That works if we are selecting people at random from the population but we aren’t. We are selecting people who are fit to be judges, and we are determining that using a metric that is prejudiced against #s. We have three @s and two #s because despite the fact that @s and #s have equal ability, we systematically rate the ability of #s lower.
If @s A, B, C, D, E and #s Z, Y, X, W, V have fitness of 10, 9, 8, 7, and 6 respectively, but we devalue #s by one, then if we form a group of the top five people we will get A, B, C, Z and Y. But our assessment of Z and Y was inaccurate. In this sample we are more likely to get the best person by choosing from the #s than from the @s and the average # is better than the average @.
If we needed to hire a 6th person we would think that D and X are equal, but they aren’t. If we were forced to pick a # then we would actually get the equitable result.
Reality is more complicated. If 51% of judges are men and 49% are women we might reasonably say that’s probably natural variance. If it’s 2/3 and 1/3 then you unless you posit an actual difference in ability, being forced to hire a woman will result in a better candidate than hiring a man (or continuing to hire on using the same prejudiced metric).

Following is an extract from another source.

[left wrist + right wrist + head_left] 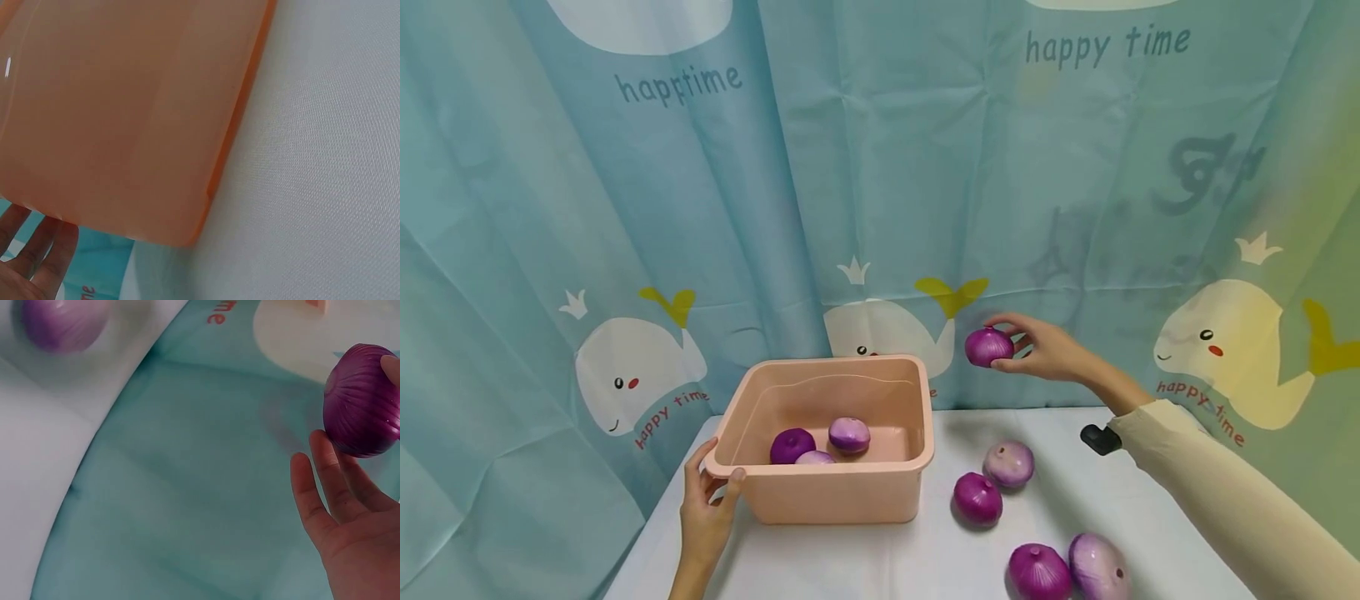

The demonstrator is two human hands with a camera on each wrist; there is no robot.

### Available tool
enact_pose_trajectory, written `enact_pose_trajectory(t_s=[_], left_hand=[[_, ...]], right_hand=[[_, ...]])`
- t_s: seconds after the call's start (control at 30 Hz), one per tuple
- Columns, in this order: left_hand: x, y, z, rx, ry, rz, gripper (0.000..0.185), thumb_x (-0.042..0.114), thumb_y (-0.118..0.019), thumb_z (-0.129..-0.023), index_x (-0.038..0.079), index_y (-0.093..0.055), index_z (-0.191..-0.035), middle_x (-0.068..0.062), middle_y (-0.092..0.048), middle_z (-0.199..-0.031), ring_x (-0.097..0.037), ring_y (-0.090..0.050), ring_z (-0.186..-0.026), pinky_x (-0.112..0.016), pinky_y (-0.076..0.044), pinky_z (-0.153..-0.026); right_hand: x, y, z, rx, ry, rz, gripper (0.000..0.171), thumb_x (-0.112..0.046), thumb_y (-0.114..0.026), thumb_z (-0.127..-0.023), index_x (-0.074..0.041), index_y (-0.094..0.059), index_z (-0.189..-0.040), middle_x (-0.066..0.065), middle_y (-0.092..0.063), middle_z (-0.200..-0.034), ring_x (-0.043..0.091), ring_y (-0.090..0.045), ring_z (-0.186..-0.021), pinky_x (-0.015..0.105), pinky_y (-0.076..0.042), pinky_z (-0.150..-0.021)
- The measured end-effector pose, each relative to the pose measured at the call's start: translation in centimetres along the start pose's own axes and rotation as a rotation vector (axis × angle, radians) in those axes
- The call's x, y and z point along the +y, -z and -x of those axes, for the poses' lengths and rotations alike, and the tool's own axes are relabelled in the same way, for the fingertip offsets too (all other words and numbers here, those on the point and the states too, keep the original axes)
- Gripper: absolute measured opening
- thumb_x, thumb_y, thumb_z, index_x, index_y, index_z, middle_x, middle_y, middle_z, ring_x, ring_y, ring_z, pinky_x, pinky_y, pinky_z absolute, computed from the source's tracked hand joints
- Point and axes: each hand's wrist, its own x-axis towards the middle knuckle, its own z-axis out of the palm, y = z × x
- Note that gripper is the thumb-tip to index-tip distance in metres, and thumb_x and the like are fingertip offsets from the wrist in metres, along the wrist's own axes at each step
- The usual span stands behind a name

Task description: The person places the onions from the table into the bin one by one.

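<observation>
A purple onion (989, 347) is pinched between the thumb and fingers of my right hand (1048, 350), raised above the table to the right of the bin. In the right wrist view the same onion (362, 403) shows its ribbed skin, with some fingers spread away from it. My left hand (707, 508) grips the near left corner of the pink plastic bin (835, 496); in the left wrist view its fingers (53, 253) lie at the bin's edge. Inside the bin sit a dark purple onion (792, 446), a paler onion (849, 434) and another partly hidden by the front wall.
Right of the bin, a pale onion (1009, 464) and a purple onion (977, 500) lie close together on the white table (925, 558). Nearer the front are another purple onion (1039, 572) and a pale one (1099, 567). A blue whale-print curtain (895, 208) hangs behind.
</observation>
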Motion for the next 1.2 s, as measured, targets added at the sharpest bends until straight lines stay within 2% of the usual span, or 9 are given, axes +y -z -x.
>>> enact_pose_trajectory(t_s=[0.2, 0.4, 0.53, 0.63, 0.8, 1.2], left_hand=[[0.0, -0.1, 0.0, 0.003, 0.018, -0.015, 0.065, 0.014, -0.064, -0.101, 0.018, -0.032, -0.157, -0.025, -0.053, -0.147, 0.007, -0.053, -0.095, -0.009, -0.048, -0.074], [0.0, -0.1, 0.0, 0.000, 0.043, -0.027, 0.065, 0.017, -0.064, -0.102, 0.020, -0.032, -0.158, -0.023, -0.052, -0.149, 0.007, -0.052, -0.097, -0.008, -0.047, -0.075], [0.0, -0.2, 0.0, 0.001, 0.037, -0.032, 0.065, 0.017, -0.064, -0.102, 0.020, -0.032, -0.158, -0.024, -0.051, -0.150, 0.008, -0.052, -0.097, -0.007, -0.047, -0.075], [0.0, -0.2, 0.0, -0.001, 0.031, -0.035, 0.065, 0.017, -0.064, -0.101, 0.019, -0.031, -0.158, -0.025, -0.050, -0.150, 0.009, -0.052, -0.096, -0.009, -0.047, -0.075], [0.2, -0.2, 0.0, -0.004, 0.050, -0.039, 0.066, 0.018, -0.065, -0.101, 0.020, -0.032, -0.158, -0.022, -0.051, -0.150, 0.007, -0.052, -0.096, -0.010, -0.047, -0.075], [0.2, -0.2, 0.0, 0.000, 0.060, -0.044, 0.064, 0.020, -0.064, -0.102, 0.020, -0.031, -0.157, -0.023, -0.051, -0.150, 0.010, -0.051, -0.096, -0.007, -0.046, -0.075]], right_hand=[[-1.8, -1.0, -2.1, -0.045, 0.022, -0.009, 0.064, -0.025, -0.084, -0.086, -0.013, -0.055, -0.142, 0.017, -0.067, -0.125, 0.028, -0.070, -0.099, 0.043, -0.058, -0.081], [-4.6, -2.3, -4.4, -0.109, 0.040, -0.006, 0.066, -0.027, -0.085, -0.085, -0.016, -0.056, -0.143, 0.014, -0.067, -0.125, 0.026, -0.070, -0.100, 0.045, -0.058, -0.086], [-6.3, -3.5, -6.0, -0.160, 0.049, -0.015, 0.067, -0.025, -0.084, -0.085, -0.016, -0.055, -0.144, 0.013, -0.067, -0.124, 0.024, -0.071, -0.098, 0.041, -0.058, -0.084], [-7.5, -4.4, -7.1, -0.202, 0.073, -0.060, 0.065, -0.021, -0.082, -0.086, -0.013, -0.053, -0.144, 0.014, -0.067, -0.124, 0.024, -0.071, -0.096, 0.038, -0.059, -0.082], [-9.4, -6.0, -8.6, -0.260, 0.122, -0.106, 0.061, -0.016, -0.081, -0.087, -0.011, -0.053, -0.141, 0.016, -0.067, -0.122, 0.023, -0.073, -0.091, 0.035, -0.059, -0.083], [-12.9, -9.6, -11.3, -0.309, 0.193, -0.009, 0.057, -0.021, -0.083, -0.086, -0.015, -0.056, -0.136, 0.010, -0.064, -0.125, 0.025, -0.069, -0.103, 0.028, -0.056, -0.086]])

Basically your example is exactly reversed. There are 50 men and 50 women who are suitable to be judges, but 30 of the men are already judges and only 20 of the women are. That means that we are selecting from a pool of 30 women and 20 men, so expected result is that the best candidate is a woman.
If women are filtered out of the process at an earlier stage that doesn’t change the result. If they were filtered out because of prejudice then that still leaves the remaining women being better than the remaining men. The reality is if we have 30 male judges of an apparent pool of 60 and 20 female judges of an apparent pool of 40. But in reality we have 30 male judges out of the entire population of men and 20 female judges out of the entire population of women. If there are 10000 men and 10000 women then we are choosing among the best 30 of 9970 men or the best 20 of 9980 women. But if we can actually tell who the best are then that’s the same as picking between 9970 and 9980. Advantage women again. If the lack of female candidates was because of prejudice then we should expect the next female candidate to be better than the next male candidate.
The problem, as I said above, is that when sexist people encounter a affirmative action program, they don’t necessarily hire the next best candidate. In this woman’s case, it sounds as if they might have used nepotism. Now if nepotism is the standard then as long as there is a little bit of merit-based thinking in there somewhere it affirmative action still works. If, however, the normal hiring process is much more merit based and the nepotism was used as a shortcut by a person who was too sexist to actually evaluate the talent of one woman against another (because they are still all women) then the problem is that person’s inability to evaluate candidates for the position. That “token woman” may be an actual token woman, chosen merely for her sex and not for her ability. If that is the case it because the person who made that decision is an idiot. The reality ought to be, and in most cases probably is, that that “token woman” is better than the men who would have been hired had she not been chosen for being a woman.